In a mine 0.6 km deep, atmospheric pressure is 790 mm Hg. What is it equal to at this time on earth?

It has been experimentally established that with a change in the height (depth) h of the observer’s level relative to the earth’s surface with a zero level h₀ = 0 m (sea level) for every Δh = 12 meters, atmospheric pressure changes by Δp = 1 mm Hg.
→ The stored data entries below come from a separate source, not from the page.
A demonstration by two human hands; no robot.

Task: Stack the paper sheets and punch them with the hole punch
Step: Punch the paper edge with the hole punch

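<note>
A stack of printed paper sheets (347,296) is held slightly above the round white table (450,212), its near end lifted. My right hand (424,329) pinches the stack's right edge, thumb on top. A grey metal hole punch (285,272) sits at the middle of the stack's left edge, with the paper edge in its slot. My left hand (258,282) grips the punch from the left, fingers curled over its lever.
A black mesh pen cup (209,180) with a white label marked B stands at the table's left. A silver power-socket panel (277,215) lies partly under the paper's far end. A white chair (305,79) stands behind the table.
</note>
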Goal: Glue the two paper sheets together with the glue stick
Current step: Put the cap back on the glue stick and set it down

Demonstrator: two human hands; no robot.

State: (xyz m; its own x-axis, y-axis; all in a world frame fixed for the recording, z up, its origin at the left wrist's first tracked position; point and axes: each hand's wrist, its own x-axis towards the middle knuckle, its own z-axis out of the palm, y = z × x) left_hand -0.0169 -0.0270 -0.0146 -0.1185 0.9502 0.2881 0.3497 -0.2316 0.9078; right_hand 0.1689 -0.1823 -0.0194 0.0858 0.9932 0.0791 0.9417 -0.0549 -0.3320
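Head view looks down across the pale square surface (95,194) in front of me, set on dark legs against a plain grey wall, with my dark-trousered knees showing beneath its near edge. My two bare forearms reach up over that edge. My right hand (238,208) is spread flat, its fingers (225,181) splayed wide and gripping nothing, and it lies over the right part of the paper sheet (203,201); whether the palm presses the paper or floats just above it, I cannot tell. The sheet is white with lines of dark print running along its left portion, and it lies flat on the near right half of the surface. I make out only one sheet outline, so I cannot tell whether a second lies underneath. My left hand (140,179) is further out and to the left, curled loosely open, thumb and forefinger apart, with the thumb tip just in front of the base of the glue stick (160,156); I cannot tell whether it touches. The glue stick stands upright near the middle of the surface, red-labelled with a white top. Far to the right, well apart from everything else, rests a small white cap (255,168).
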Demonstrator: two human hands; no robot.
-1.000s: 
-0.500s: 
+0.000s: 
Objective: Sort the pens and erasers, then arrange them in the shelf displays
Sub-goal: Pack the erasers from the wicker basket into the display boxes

Art., while going up, it decreases, while going down, it increases. Then the ratio h: Δh = N – shows how many times (N) this value of h includes Δh. This means that the same number of times, when descending into the mine, the pressure increased by Δp and became by N · Δp more than it was at the zero level р₀, that is, р = р₀ + N · Δр. We get the formula for calculating the pressure at this time on the ground:

p₀ = p – N · Δp or p₀ = p – h · Δp: Δh.

It is known from the problem statement that the mine has a depth of h = 0.6 km = 600 m and that the atmospheric pressure in the mine is p = 790 mm Hg. Art., we get:

р₀ = 790 mm Hg. Art. – 600 m 1 mm Hg. Art. : 12 m;

р₀ = 740 mm Hg. Art.

Answer: at the moment the atmospheric pressure on earth is 740 mm Hg. Art.